Some psychologists have argued that, when shown a picture of something horrific like a massacre or a violent act, someone with PTSD will have a stronger reaction because the part of the brain that controls attention will become overactive and fixate on the image.
But Catani found the exact opposite to be the case. The brain activity in torture victims responding to the photos shows that they actually pay less attention to a threatening photo, not that they fixate. Her explanation is that PTSD sufferers carry traumatic experiences deep in their emotional memory and consciousnesses, programming them to react more quickly and strongly to threatening scenes.
"[P]ictures with such explicit contents as war and attack scenes are immediately categorized as a threat and do not require sustained visual processing," said Catani.

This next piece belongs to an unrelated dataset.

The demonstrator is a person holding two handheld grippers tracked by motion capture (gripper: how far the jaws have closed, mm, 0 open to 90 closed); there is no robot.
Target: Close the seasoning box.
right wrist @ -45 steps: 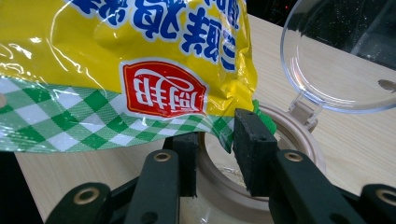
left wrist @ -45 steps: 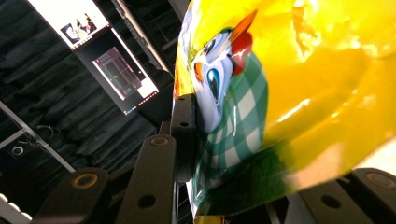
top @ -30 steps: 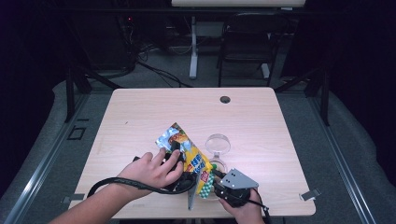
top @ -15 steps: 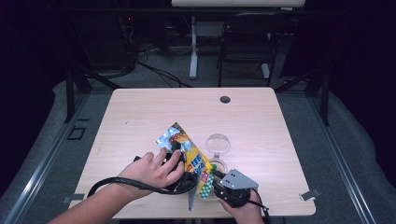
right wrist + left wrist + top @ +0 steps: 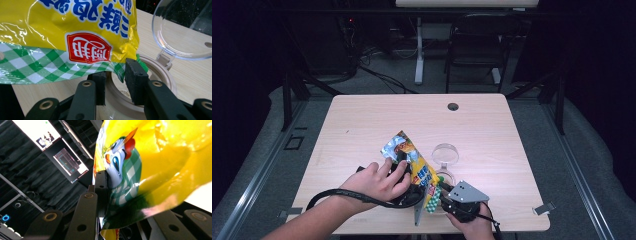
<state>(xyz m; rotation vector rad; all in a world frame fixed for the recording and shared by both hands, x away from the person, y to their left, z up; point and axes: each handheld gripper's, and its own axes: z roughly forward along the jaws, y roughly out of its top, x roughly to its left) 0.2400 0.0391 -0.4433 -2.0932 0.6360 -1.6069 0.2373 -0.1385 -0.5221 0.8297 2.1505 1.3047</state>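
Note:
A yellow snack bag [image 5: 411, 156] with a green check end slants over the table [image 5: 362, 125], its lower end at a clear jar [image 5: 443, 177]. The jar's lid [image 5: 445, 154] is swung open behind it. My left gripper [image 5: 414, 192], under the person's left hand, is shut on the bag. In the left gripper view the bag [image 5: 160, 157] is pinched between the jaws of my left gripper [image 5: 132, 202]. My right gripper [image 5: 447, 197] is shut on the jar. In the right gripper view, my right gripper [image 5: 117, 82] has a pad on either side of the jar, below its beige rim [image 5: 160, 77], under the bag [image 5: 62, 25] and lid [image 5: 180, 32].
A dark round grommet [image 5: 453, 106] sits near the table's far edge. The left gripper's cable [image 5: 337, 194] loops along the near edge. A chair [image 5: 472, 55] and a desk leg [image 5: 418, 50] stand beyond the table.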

Basoglu and Catani both agree that the underlying principle that makes torture so traumatic is the individual's loss of control. Comparing torture to other kinds of trauma, torture survivors tend to be just as likely to develop mental disorders as people who have survived similarly uncontrollable events like massive earthquakes or plane crashes.
"Our data on this is unpublished, but it is the first time someone has compared these groups," said Basoglu.
"If you don't do anything about the clinical condition, these long-term effects do not go away," said Catani. But the good news for people trying to rebuild their lives is that various forms of psychotherapy have been shown in clinical trials to help.
"Torture memories are among the most resilient," said Almerindo Ojeda, director of the Center for the Study of Human Rights in the Americas at the University of California, Davis. "Those neurological interconnections must be very robust."
Though the memory of trauma will always remain, said Catani, confronting that memory can help to reduce the symptoms of PTSD.
"These people can go through their entire lives focused on the traumatic experience, feeling like the trauma is timeless and spaceless," said Catani. "You have to reconnect them ... to help the people put the memory in its place in their autobiographies."